Collect all lines from the listing that include the string "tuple".
+++
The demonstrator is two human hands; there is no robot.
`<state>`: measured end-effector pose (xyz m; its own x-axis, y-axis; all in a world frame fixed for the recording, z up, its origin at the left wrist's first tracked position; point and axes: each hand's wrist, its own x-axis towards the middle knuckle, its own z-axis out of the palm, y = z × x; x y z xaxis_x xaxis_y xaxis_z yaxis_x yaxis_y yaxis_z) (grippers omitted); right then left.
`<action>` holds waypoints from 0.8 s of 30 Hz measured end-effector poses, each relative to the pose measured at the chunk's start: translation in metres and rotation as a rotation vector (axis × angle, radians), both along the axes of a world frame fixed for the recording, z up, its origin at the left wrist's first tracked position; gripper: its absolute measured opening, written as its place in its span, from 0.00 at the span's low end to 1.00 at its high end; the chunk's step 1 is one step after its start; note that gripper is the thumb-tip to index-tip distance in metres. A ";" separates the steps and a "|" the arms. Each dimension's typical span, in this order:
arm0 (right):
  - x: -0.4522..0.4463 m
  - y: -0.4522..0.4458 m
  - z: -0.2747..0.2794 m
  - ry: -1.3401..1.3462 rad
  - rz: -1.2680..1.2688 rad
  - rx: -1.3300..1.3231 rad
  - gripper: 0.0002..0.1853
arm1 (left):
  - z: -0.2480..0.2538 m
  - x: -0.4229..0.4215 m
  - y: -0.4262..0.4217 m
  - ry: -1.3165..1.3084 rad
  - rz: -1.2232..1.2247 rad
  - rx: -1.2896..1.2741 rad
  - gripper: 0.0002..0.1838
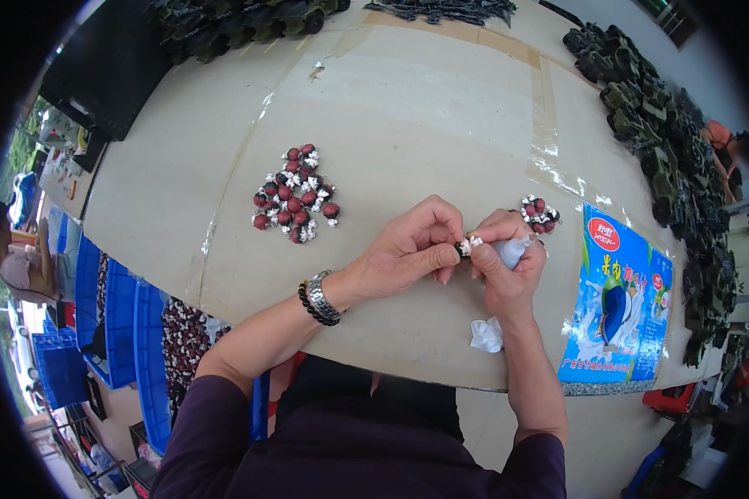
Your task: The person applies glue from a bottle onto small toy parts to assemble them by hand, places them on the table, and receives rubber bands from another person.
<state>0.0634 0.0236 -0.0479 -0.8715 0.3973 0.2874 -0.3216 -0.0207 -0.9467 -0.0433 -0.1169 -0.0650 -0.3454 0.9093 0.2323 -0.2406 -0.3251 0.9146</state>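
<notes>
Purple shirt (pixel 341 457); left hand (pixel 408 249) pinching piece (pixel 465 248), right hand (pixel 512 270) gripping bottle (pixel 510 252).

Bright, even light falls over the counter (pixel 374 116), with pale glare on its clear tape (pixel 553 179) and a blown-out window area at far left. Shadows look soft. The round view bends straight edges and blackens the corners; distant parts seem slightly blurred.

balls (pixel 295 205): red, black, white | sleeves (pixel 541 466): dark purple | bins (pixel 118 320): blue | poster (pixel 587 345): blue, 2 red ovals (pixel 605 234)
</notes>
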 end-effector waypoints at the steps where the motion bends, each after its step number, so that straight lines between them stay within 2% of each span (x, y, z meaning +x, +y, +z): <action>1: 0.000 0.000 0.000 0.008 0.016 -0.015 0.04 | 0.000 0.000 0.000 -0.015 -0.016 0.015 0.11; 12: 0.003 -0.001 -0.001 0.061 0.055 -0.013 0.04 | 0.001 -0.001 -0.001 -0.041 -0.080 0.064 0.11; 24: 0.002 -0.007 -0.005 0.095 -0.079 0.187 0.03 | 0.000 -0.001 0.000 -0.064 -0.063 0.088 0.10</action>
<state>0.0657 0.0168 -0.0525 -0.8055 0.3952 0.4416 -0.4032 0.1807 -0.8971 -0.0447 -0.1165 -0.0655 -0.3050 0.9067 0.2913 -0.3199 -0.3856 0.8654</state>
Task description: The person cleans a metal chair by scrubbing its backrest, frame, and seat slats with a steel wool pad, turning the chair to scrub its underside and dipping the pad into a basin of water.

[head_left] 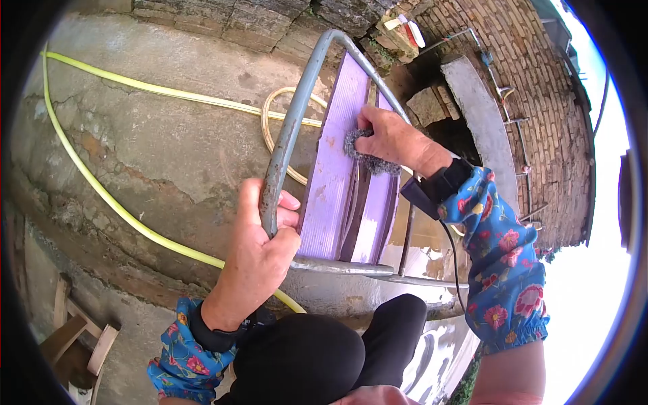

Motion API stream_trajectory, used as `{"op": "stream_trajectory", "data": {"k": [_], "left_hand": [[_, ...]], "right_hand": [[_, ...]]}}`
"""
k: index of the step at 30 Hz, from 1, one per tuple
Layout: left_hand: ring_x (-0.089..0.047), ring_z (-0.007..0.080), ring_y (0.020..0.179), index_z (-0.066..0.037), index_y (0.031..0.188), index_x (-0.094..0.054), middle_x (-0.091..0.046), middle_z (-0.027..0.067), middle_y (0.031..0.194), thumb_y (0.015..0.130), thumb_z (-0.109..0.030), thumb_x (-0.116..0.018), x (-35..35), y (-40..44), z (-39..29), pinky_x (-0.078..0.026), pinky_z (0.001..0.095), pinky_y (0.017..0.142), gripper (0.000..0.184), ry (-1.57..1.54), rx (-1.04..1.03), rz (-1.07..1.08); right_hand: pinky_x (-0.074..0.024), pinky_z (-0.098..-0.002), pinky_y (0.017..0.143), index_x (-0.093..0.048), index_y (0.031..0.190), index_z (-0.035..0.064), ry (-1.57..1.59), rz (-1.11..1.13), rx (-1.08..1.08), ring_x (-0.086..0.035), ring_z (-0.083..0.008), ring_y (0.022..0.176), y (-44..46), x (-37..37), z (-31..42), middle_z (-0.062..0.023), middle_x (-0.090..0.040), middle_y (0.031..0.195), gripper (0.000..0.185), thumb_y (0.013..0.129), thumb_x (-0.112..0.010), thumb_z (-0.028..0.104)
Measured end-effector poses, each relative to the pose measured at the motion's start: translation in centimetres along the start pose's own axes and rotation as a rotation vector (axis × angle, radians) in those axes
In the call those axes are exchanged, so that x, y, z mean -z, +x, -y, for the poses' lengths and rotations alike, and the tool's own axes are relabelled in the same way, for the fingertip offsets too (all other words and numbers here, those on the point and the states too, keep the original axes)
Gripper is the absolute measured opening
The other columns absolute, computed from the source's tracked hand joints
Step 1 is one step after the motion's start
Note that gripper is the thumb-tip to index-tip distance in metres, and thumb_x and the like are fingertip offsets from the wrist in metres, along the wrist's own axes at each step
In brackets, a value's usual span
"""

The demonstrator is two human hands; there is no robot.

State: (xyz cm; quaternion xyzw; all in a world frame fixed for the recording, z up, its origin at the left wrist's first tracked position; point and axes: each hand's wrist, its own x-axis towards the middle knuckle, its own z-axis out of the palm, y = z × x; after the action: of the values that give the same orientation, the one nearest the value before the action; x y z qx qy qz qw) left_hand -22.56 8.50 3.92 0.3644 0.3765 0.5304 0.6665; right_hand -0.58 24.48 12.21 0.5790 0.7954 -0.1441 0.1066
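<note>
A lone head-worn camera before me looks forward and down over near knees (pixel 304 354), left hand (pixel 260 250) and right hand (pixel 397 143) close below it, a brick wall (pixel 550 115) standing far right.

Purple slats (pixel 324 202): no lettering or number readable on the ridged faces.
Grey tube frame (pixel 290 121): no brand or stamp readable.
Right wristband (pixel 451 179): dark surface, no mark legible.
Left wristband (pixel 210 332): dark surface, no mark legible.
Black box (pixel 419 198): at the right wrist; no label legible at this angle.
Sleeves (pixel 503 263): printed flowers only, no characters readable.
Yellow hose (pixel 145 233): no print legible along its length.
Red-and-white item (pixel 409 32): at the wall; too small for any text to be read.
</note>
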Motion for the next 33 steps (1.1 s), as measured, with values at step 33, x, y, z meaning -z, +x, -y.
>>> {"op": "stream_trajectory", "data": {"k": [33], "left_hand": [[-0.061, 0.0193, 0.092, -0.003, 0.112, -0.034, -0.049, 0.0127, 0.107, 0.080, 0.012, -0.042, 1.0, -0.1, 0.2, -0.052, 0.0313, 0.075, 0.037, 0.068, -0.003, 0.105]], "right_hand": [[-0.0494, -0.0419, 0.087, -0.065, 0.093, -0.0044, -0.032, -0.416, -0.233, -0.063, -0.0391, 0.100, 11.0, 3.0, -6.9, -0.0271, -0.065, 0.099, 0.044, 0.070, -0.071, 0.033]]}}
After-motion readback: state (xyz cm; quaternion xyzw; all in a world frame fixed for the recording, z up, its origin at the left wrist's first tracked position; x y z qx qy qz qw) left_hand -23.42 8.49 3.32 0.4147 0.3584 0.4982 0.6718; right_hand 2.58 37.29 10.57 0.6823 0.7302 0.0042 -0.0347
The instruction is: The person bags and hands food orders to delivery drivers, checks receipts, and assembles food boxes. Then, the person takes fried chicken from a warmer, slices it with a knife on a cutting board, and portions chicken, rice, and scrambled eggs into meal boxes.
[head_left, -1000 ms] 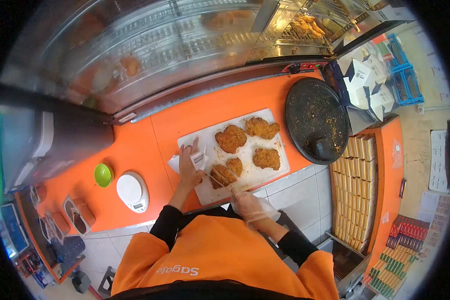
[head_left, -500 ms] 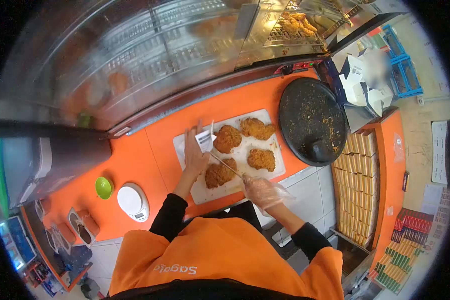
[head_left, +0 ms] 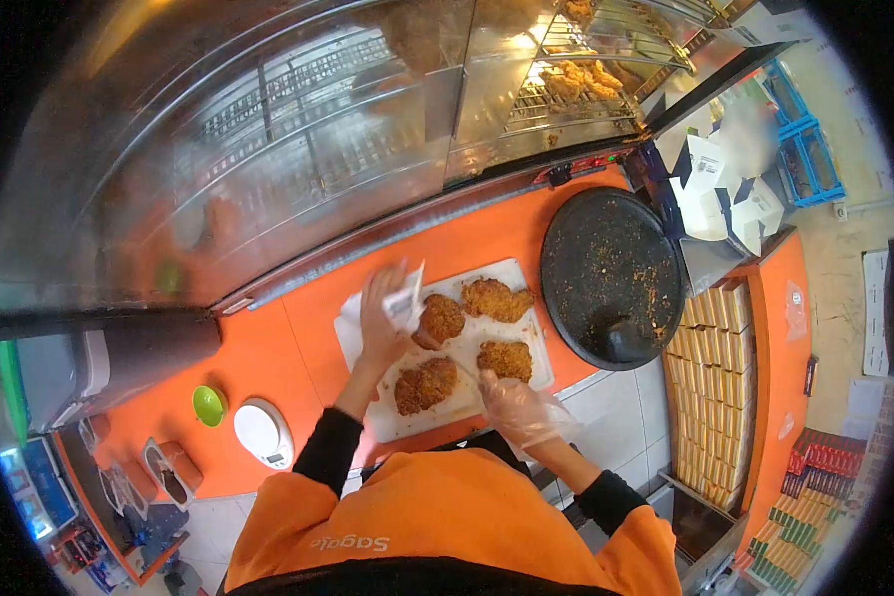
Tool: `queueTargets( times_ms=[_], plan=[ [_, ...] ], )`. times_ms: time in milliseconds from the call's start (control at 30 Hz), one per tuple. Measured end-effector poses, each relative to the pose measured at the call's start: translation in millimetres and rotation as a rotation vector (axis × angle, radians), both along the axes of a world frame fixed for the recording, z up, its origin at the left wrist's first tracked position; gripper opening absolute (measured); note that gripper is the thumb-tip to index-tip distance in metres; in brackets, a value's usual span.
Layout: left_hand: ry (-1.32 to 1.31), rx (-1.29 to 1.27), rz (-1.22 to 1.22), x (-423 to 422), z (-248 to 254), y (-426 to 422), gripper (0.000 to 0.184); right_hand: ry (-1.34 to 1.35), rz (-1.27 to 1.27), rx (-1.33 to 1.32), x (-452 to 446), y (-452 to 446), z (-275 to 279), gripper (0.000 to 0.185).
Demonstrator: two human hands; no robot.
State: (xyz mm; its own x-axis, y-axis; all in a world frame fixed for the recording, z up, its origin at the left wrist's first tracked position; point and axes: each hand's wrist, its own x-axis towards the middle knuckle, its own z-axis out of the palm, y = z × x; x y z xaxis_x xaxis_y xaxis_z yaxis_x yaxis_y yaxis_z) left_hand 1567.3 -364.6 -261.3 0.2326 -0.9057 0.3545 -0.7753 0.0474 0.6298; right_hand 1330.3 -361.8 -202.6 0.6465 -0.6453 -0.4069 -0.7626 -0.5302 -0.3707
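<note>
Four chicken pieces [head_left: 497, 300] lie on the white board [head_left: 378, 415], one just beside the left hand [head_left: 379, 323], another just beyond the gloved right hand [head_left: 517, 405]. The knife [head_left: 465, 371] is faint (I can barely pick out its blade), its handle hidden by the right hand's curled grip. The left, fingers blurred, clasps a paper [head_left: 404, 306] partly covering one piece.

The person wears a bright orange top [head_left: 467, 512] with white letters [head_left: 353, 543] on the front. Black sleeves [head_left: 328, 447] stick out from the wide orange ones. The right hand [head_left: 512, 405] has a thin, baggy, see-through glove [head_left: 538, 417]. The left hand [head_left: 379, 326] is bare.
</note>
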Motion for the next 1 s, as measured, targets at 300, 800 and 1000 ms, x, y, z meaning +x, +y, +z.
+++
> [Finished task]:
k: index of the step at 30 Hz, from 1, one per tuple
Tool: `queueTargets( times_ms=[_], plan=[ [_, ...] ], )`. times_ms: time in milliseconds from the call's start (control at 30 Hz), one per tuple. Measured end-effector poses, each relative to the pose measured at the call's start: translation in millimetres and rotation as a rotation vector (axis × angle, radians), both along the axes of a world frame fixed for the recording, z up, its origin at the left wrist's first tracked position; gripper opening absolute (measured); note that gripper is the thumb-tip to index-tip distance in metres; in brackets, a value's usual span.

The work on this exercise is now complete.